Полковник только свистнул.
– Уж это – «ах, оставьте!» – у нас приказа о мобилизации боялись… вот как купчихи Островского боятся «жупела» и «металла». Боялись, чтобы этим словом не вызвать войны! Если объявлена мобилизация – значит война началась! Значит – «они» открыли военные действия!..
– Дай Бог, в добрый час! – перекрестился я.
– То-то… дал бы Бог!.. – мрачно ответил он. – Ведь я-то знаю: на бумаге и то во всем крае 90 тысяч войска, а на деле – хорошо, коли наберется тысяч 50 штыков и сабель…
Сна как не бывало. Весь поезд поднялся на ноги. Все собрались в вагоне-столовой. По правилам столовая закрывается в 11 часов вечера, но тут она была освещена; поездная прислуга толпилась в дверях; чай подавался без отказа; все ждали следующей станции, ждали, что из пассажиров (военных или путейцев) кто-нибудь узнает что-нибудь определенное.
В томительном ожидании миновали два полустанка. Станция. Говорят: была внезапная атака на Порт-Артур, но ничего положительного… В 4-м часу утра на какой-то станции села дама, жена служащего на дороге. Сообщила, что Артур едва ли не взят уже, что она едет в Харбин вынуть вклад из банка, забрать что можно ценное из харбинской квартиры и спасаться в Россию. По ее словам, японцы несколько дней тому назад начали выезжать из городов Манчжурии, но ничего не продавали и почти не ликвидировали дел, а поручали имущество надзору соседей и говорили: «Через неделю, в крайности дней через десять, опять будем здесь с нашими войсками».
Заявления дамы вызвали протесты, недовольство. Публика не желала верить ее мрачным предсказаниям и начала расходиться.
– Проклятая ворона… – ворчал полковник, – стоит ее слушать! Пойдем спать… Впрочем, погодите, я брому спрошу в аптеке…
Следующий день принес мало нового. Однако из сбивчивых слухов и сведений выяснилось мало-помалу, что японцы первыми открыли военные действия против Порт-Артура. На чьей стороне успех – разобрать было невозможно.
Выскочив на платформу в Харбине (большая остановка, помнится, около получаса), я неожиданно столкнулся со старым знакомым по Дальнему Востоку, нашим (эскадренным) поставщиком М. А. Г.[7]
– Откуда и куда?
– Из Артура, а куда – не знаю! Помогаю, как могу, провожаю жен, детей… Все бросили, бегут… совсем сумасшедшие…
Действительно, на путях станции стояли два огромных, видимо наспех составленных поезда из вагонов всех трех классов и даже четвертого (для китайцев-чернорабочих), едущих на север.

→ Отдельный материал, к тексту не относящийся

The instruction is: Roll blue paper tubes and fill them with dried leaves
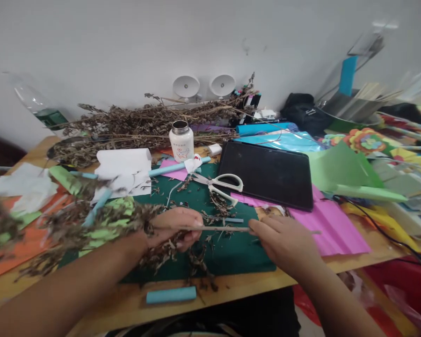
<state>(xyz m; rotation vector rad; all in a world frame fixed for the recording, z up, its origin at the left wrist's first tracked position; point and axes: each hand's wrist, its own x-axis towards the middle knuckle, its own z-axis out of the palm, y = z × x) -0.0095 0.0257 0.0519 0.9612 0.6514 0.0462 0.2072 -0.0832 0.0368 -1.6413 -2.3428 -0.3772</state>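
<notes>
A dried plant stalk [226,228] runs level above the green cutting mat [231,255], its leafy brown end out to the left and its bare end to the right. My left hand [178,224] is closed round it where the leaves begin. Farther along, my right hand [284,236] is closed on the bare part, with the tip poking out past it. Dry leaf crumbs lie on the mat beneath. Just behind the hands rest scissors [219,183] with cream handles, blades apart. A blue paper roll [171,295] lies at the table's front edge.
A dark tablet [266,173] lies behind my right hand. An uncapped white bottle [181,142] stands at the mat's back edge. Dried stalks [126,121] are heaped along the wall. Pink paper [340,229], green paper [340,168] and paper flowers [368,140] fill the right side.
</notes>
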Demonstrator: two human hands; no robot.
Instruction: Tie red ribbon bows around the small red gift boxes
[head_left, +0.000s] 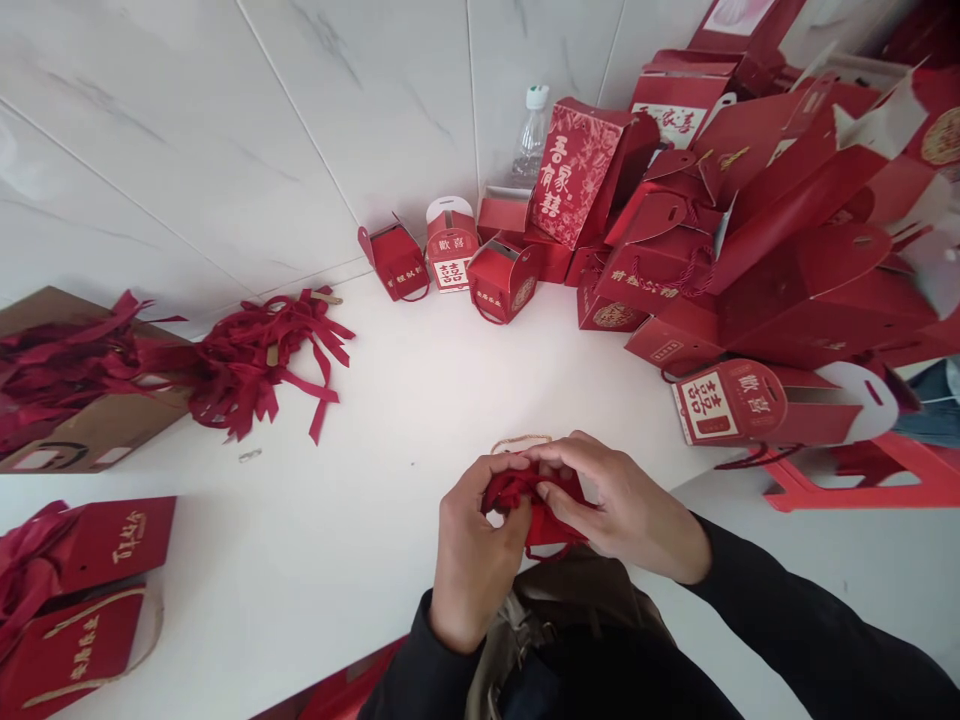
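Note:
At the table's front edge, a red ribbon is bunched into a bow-like shape between my two hands. Thumb and fingers of my left hand curl round its left side. My right hand pinches it from the right with thumb and index finger. Under the ribbon lies a small red gift box, mostly covered by my hands. A gold cord loops out beyond my fingertips, and a dark red cord hangs at the near side. How the ribbon is fastened cannot be made out.
A cardboard box overflows with red ribbons at left. Red boxes stand front left. Small gift boxes line the wall beside a plastic bottle. Many red boxes pile up right, above a red stool.

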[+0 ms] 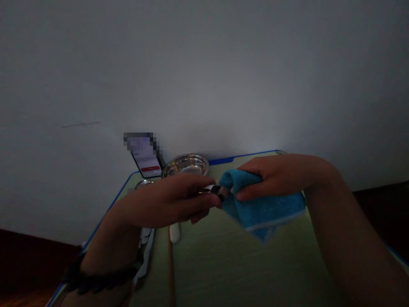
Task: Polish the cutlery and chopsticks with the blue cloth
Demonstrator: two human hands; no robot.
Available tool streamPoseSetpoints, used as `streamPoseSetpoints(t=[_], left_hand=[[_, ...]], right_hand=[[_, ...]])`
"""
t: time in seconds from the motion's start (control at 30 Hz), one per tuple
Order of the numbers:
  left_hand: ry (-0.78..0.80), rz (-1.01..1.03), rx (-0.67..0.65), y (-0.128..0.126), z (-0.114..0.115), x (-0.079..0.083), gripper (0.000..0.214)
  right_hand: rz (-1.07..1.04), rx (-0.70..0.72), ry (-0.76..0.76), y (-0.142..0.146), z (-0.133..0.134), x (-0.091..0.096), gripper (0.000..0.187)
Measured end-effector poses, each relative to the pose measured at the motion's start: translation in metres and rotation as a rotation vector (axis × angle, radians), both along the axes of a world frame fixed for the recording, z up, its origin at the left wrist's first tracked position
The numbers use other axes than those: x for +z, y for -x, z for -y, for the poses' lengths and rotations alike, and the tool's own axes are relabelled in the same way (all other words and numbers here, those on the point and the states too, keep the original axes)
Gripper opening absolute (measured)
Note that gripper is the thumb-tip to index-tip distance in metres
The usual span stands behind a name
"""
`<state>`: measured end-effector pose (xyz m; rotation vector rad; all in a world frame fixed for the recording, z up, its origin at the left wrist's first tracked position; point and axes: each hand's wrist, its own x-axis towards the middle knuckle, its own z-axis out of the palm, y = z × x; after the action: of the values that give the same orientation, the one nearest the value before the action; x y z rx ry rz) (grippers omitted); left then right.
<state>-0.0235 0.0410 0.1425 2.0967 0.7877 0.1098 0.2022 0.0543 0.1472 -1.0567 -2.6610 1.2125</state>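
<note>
My left hand (169,202) is closed around a shiny metal object (220,192), held between thumb and fingers. Most of it is covered by the hand, so its exact kind is unclear. To its right, my right hand (275,175) grips a blue cloth (260,213) between thumb and fingers. The folded edge of the cloth comes right up to the metal object's end, and its lower corner hangs down over the table. Both hands are above the pale green table (243,273). A dark beaded bracelet (105,279) circles my left wrist.
Behind my left hand stands a shiny steel bowl (187,158). A phone (145,157) leans against the wall (223,76). Below the left forearm lie metal pieces (145,253), a thin wooden stick (171,273) and a white rounded handle-like end (174,233). Blue edging (220,161) rims the table.
</note>
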Motion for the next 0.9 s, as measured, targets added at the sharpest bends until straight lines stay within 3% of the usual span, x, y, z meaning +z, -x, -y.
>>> streamPoseSetpoints(t=[0.1, 0.27, 0.47, 0.9], left_hand=[[-0.02, -0.028, -0.036, -0.008, -0.002, -0.002, 0.026], [0.028, 0.008, 0.136, -0.01, -0.005, -0.004, 0.02], [0.137, 0.149, 0.046, -0.002, -0.006, -0.003, 0.013], [0.092, 0.05, 0.114, -0.003, -0.007, -0.004, 0.018]], right_hand=[[0.013, 0.039, -0.021, 0.003, -0.001, -0.001, 0.035], [-0.013, -0.001, 0.038, 0.001, -0.001, -0.002, 0.036], [-0.06, 0.038, 0.088, -0.002, -0.001, -0.003, 0.035], [0.02, 0.016, 0.057, 0.002, -0.003, -0.005, 0.031]])
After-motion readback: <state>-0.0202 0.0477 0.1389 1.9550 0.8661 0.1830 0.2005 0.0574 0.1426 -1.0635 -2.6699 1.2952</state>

Они были битком набиты: сидели, лежали не только на диванах, на скамейках, но и между ними, даже в проходах… Преобладали женщины и дети. Тут же были нагромождены какие-то узлы и просто кучи вещей, в которых перепутывались и предметы роскоши, и предметы самой грубой, насущной необходимости… Видимо, хватали, что попало под руку… У многих не было ничего теплого… Толпа китайцев вела у вагонов бойкий торг меховыми (часто подержанными) куртками, грошовыми чайниками, какими-то подозрительными съестными припасами. Платили деньгами, кольцами, браслетами, брошками… Какая-то вакханалия грабежа, умело пользующегося еще не остывшей паникой. Местное начальство, само захваченное врасплох, было по горло завалено своим делом. Водворять порядок пытались какие-то добровольцы – офицеры и чиновники, да те пассажиры и пассажирки, которые не совсем еще потеряли головы или уже опомнились… То тут, то там раздавались истеричные рыдания, отчаянный призыв врача к больному ребенку, мольба о помощи…
– Знакомое дело! Как при боксерах! – заявил вдруг один из наших спутников, рослый путеец, обращаясь к нам, пассажирам экспресса. – Ну, господа, выворачивайте чемоданы!
A la guerre, comme a la guerre![8] Придет нужда – сами возьмем, не спрашивая, где придется!
И, право, странно, какую силу убеждения имеет вовремя брошенное слово: чемоданы были действительно вывернуты. Башлыки, фуфайки, меховые шапки, валенки, даже белье – все в несколько минут перешло из экспресса в поезда беглецов… И как неловко и даже жутко, а вместе с тем хорошо и тепло было на сердце, слушая эти отрывочные, полные смущения, но зато глубокого чувства слова благодарности.